Python provides the urllib
module in order to handle URL-related tasks. The URL is the short form of the Unified Resource Locators
and used to address web pages or other resources uniquely. The urllib module provides the following features and functions.
- urllib.request is used to open and read requests.
- urllib.parse is used to parse URLs for their domain name, URI, or parameters.
- urllib.error is used to handle exceptions.
- urllib.robotparser is used to parse
robot.txt
files.
urllib.request
The urllib.request
module used to open specified URLs without the UI or browser. The URL is provided to the urlopen()
metod like below.
import urllib.request
request_url = urllib.request.urlopen('http://www.pythontect.com')
print(request_url.read())
urllib.parse
The urllib.parse
module is used to parse and manupilate the URL for its differet parts. A tipical URL consist of scheme, netlocation, path, parameters, query and fragment.
import urllib.parse
url = "https://www.pythontect.com/about?user=ismail"
parsed_url = urllib.parse.urlparse(url)
print(parsed_url)
The urllib.parse also provides other methods like below which can be used to parse or split the URLs.
Method | Description |
---|---|
urllib.parse.urlparse | Separates different components of URL |
urllib.parse.urlunparse | Join different components of URL |
urllib.parse.urlsplit | It is similar to urlparse() but doesn’t split the params |
urllib.parse.urlunsplit | Combines the tuple element returned by urlsplit() to form URL |
urllib.parse.urldeflag | If URL contains fragment, then it returns a URL removing the fragment. |
urllib.error
Sometimes URL related methods may provides errors and exceptions.

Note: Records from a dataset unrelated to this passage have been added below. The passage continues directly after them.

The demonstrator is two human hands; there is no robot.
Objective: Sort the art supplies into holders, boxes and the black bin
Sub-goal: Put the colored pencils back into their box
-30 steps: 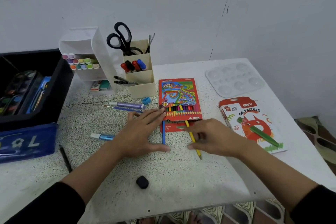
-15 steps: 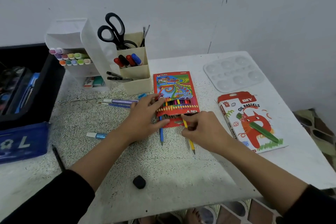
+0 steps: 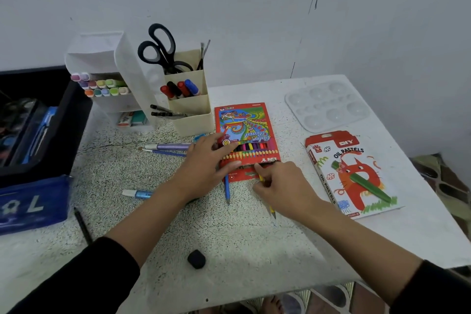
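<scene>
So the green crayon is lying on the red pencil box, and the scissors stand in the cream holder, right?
Not quite: the head view shows the green crayon lying on the oil pastels box, right of the pencil box. The scissors do stand in the cream holder.

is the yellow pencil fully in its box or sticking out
Sticking out: the yellow pencil reaches onto the table past the pencil box, under the right hand.

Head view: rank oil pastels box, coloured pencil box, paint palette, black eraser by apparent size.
1. oil pastels box, largest.
2-3. coloured pencil box and paint palette look about alike; the box is partly covered, so unranked.
4. black eraser, smallest.
</scene>
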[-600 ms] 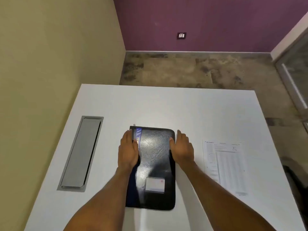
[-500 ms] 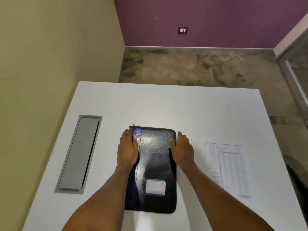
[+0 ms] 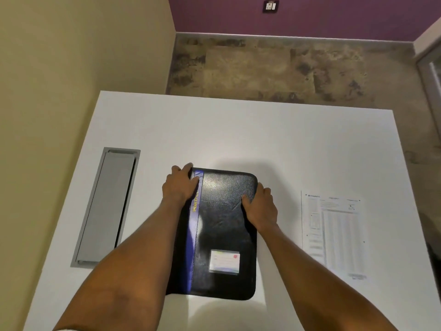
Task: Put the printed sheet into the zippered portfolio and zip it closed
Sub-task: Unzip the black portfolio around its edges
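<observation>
One wide-angle view, worn on the person's head, looks forward and steeply down over the white bench (image 3: 238, 134). It sits close: both forearms enter from the bottom edge and reach the left hand (image 3: 180, 187) and right hand (image 3: 261, 206) near mid-frame, either side of the portfolio (image 3: 224, 211). The bench's far edge crosses the upper third; beyond it show floor (image 3: 262, 68) and a purple wall (image 3: 334, 15).

You have one portfolio (image 3: 224, 223) mid-frame, one printed sheet (image 3: 334, 235) at right, one grey hatch (image 3: 107, 206) at left, and two hands: left hand (image 3: 180, 187), right hand (image 3: 261, 206).
</observation>
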Available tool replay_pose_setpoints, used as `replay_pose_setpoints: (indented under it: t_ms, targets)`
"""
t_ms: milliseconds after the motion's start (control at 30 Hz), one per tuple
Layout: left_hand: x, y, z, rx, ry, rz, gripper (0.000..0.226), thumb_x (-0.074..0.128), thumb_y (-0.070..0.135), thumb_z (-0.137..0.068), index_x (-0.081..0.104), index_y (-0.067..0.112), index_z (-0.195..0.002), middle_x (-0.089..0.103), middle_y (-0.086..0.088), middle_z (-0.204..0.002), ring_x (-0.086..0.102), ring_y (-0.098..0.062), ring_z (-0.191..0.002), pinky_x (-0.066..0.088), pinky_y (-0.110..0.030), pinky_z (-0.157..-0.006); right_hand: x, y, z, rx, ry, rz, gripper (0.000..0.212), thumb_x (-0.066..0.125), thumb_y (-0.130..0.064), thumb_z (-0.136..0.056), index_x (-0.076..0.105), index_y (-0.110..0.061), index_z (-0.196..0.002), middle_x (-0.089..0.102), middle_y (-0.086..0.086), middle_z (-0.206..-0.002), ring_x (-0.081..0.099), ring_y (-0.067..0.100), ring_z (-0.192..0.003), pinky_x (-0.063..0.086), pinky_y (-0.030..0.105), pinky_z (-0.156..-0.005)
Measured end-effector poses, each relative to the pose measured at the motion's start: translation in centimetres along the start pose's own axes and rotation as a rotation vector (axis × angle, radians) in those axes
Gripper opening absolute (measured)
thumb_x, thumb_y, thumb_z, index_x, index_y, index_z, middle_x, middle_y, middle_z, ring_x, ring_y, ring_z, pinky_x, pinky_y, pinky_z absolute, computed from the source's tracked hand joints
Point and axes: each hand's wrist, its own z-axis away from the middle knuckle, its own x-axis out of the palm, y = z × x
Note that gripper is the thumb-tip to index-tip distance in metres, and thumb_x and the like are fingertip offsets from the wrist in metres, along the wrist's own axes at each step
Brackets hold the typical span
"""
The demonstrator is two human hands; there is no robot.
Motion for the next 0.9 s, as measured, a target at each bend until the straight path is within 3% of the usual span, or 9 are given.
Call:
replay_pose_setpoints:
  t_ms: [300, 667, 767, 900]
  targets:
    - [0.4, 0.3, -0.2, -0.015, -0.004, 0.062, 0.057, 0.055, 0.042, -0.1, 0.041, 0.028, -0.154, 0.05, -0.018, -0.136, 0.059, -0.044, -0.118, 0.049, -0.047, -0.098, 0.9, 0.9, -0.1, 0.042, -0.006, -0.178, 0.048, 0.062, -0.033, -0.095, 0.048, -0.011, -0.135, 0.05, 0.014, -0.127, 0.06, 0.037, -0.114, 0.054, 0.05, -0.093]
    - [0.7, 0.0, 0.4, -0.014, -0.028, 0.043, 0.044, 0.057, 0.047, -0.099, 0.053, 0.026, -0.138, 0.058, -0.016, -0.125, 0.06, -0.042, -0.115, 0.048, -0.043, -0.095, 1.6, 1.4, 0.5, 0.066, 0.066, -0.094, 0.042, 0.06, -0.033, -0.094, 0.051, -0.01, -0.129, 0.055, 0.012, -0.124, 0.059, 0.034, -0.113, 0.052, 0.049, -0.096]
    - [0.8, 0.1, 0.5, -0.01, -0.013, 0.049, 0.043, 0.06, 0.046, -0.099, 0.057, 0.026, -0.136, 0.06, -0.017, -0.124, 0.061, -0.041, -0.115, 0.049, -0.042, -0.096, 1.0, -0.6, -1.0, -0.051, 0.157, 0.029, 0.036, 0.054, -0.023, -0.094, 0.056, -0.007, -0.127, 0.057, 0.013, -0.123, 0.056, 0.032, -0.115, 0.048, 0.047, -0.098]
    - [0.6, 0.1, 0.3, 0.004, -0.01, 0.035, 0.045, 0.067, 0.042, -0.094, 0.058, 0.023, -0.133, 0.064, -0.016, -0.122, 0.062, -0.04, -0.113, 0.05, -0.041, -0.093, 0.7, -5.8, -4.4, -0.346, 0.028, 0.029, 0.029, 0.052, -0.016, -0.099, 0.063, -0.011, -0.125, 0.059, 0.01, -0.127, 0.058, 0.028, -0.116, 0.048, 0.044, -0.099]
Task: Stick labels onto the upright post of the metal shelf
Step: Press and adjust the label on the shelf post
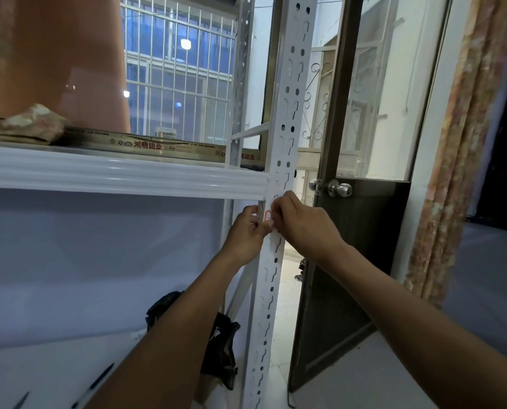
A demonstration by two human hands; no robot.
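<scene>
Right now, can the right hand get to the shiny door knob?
Probably yes. The right hand is at the post, the door knob is just up and right, and nothing lies between them.

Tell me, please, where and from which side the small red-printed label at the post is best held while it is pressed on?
Judging by its pose, pinch the label by its left and right edges, from the front. It lies against the upright post just under the shelf beam, between the left hand and right hand; its centre stays free for pressing.

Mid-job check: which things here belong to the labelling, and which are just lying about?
In the job: white slotted post; red-and-white label against it; left hand; right hand.

Lying about: black bag; door knob; curtain; boxed strip on shelf.
</scene>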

The urllib.error
is used to handle and manage these errors and eceptions. There are two main and most popular error and exception types named URLError
and HTTPError
.
URLError
is raised when error occurs during fething of the URL for connectivity etc.
HTTPError
is raised for HTTP related errors which are rare and different from commo errors. The HTTPError is subclass or subtype of the URLError.
urllib.robotparser
Web sites provides the robot.txt
or robot files in order to provide information and instrcutions for the web scarappers. The robot file is created manually or automatically and provides paths or URLs for the web sites.
import urllib.robotparser
robot = urllib.robotparser.RobotFileParser()
x = robot.set_url('https://www.pythontect.com/robot.txt')
a=robot.read()
print(a)